These past few weeks, I have been tasked to do some optimization and load testing in a transaction table in the system I am working on. With this, I do learn new stuff from it. It was a challenging and satisfying experience overall. In this article we will focus on the large SQL file that I received to start the load testing.

These are the new Linux commands that I learned when working on that task:

Unix sed utility
Unix find command

Personally, this article works more a notebook for me. But I think it would be nice to share my learning journey publicly.

Unix `sed` Utility

The sed or stream editor in Unix is a CLI utility used to stream and manipulate a text file.

I used this command to process a database dump of tables, data, and everything from QAT server to an SQL file. This SQL file will be restored to my local database instance to enable testing locally with the same load from the QAT server without touching the data from QAT server. The problem with the dumped SQL file is that it is very large – like 4GB large! Sure postgres can handle all of that, but the problem lies with the generated SQL code: the schema and owner names are hard-coded in the file, therefore it doesn't work in my local setup, and I have to edit it. Using Find and Replace feature in VS Code crashes it and IntelliJ IDEA opens the file in read-only mode because of the file size.

With those problem, the a solution that I thought is to manipulate the file content without opening the entire file. First thing that came to my mind is the sed command.

Again, the problems that need to be solved are:

Remove the ownership setting code from the file for each object.
Change the schema name to use the schema in my local machine.

Problem #1 - Delete all set owner command

This is done by deleting all the lines that contains ALTER <something> OWNER TO owner_name; statement in the code.

The sed command to do it is:

sed -i 'EXTENSION' '/PATTERN/d' FILENAME

The sed delete line command that I used in MacOS (BSD sed).

Command breakdown:

-i – Edit the input file.
EXTENSION – The filename extension of the backup file. If there is no need for backup, and empty string can be provided as a value.
PATTERN – The string pattern to search in the file.
d – Flags that the line should be deleted.
FILENAME – The input file.

In my case, the command I run somewhat looks like this:

sed -i .bak '/OWNER TO qat_db_owner/d' core-database_march-2020.sql

In GNU sed, the (almost) similar delete line command is:

sed '/OWNER TO qat_db_owner/d' core-database_march-2020.sql > reduced.sql

The result of the sed command will be printed to stdout and will be streamed into reduced.sql.

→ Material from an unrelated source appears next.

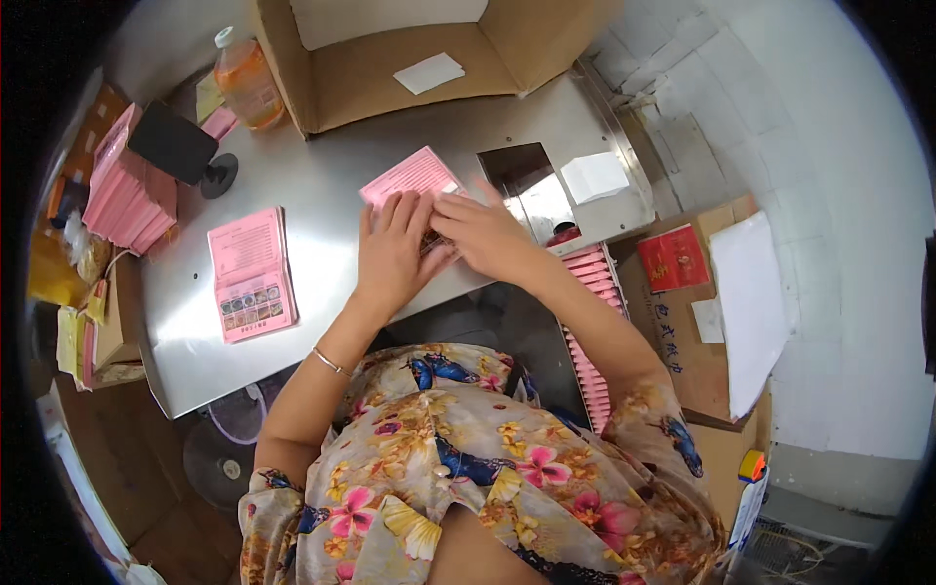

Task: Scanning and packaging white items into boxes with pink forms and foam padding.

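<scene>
Both hands meet at the middle of the metal table over a pink printed packet (411, 174). Its far half shows beyond my fingertips, and part of a dark picture shows between the hands. My left hand (395, 249) lies on the packet's left side, fingers bent over it and thumb toward the right hand. From the right, my right hand (487, 234) presses its fingers on the same packet, close against the left; one of its digits is blurred. To the left lies a small pile of similar pink packets (249, 258) with rows of food pictures.
A cardboard box (409, 102) stands open at the back, a white paper inside. Right are a dark slot (531, 185) in the tabletop and folded white paper (595, 177). Below the tabletop runs a row of pink packets (590, 380). An orange bottle (249, 83) and black stand (175, 143) are left.
</scene>
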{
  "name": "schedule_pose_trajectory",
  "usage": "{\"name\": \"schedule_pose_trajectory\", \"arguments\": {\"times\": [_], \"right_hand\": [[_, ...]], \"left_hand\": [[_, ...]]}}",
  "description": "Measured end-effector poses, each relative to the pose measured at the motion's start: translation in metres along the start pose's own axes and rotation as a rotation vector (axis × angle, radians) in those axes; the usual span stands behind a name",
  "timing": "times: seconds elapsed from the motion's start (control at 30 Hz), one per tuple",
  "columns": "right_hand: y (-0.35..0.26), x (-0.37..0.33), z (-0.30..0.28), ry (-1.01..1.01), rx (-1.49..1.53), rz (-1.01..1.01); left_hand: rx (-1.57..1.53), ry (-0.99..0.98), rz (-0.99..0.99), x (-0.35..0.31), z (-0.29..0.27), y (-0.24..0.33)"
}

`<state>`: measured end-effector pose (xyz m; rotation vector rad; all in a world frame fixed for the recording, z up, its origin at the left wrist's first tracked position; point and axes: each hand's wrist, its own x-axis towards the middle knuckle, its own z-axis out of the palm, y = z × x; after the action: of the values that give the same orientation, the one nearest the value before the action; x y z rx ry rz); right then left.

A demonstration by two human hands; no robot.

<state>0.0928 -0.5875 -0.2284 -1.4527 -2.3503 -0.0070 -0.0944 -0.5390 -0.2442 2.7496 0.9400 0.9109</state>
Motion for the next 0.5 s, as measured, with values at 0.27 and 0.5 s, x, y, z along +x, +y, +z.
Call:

Problem #2 - Change the schema name

The schema used in the QAT server is different from the schema name used in my machine. This is solved by using Find and Replace functionality in the text editors. The similar sed command for this is:

sed -i EXTENSION 's/OLD_TEXT/NEW_TEXT/g' FILENAME

The sed replace all text command that I used in MacOS.

Command breakdown:

-i – Edit the input file.
EXTENSION – The backup file extension.
s – Substitute text flag.
OLD_TEXT – The pattern to search and be replaced.
NEW_TEXT – The text to replace text matched the OLD_TEXT.
g – Global replace flag. This flag will replace all occurrence of OLD_TEXT; not just the first one.
FILENAME – The input file.

In my case, the command I run looks something like this:

sed -i .bak 's/_qat/_dev/g' core-database_march-2020.sql

This command will replace project_qat schema name to project_dev. Note that I only searched for _qat string and replaced it with _dev with reasons I forgot.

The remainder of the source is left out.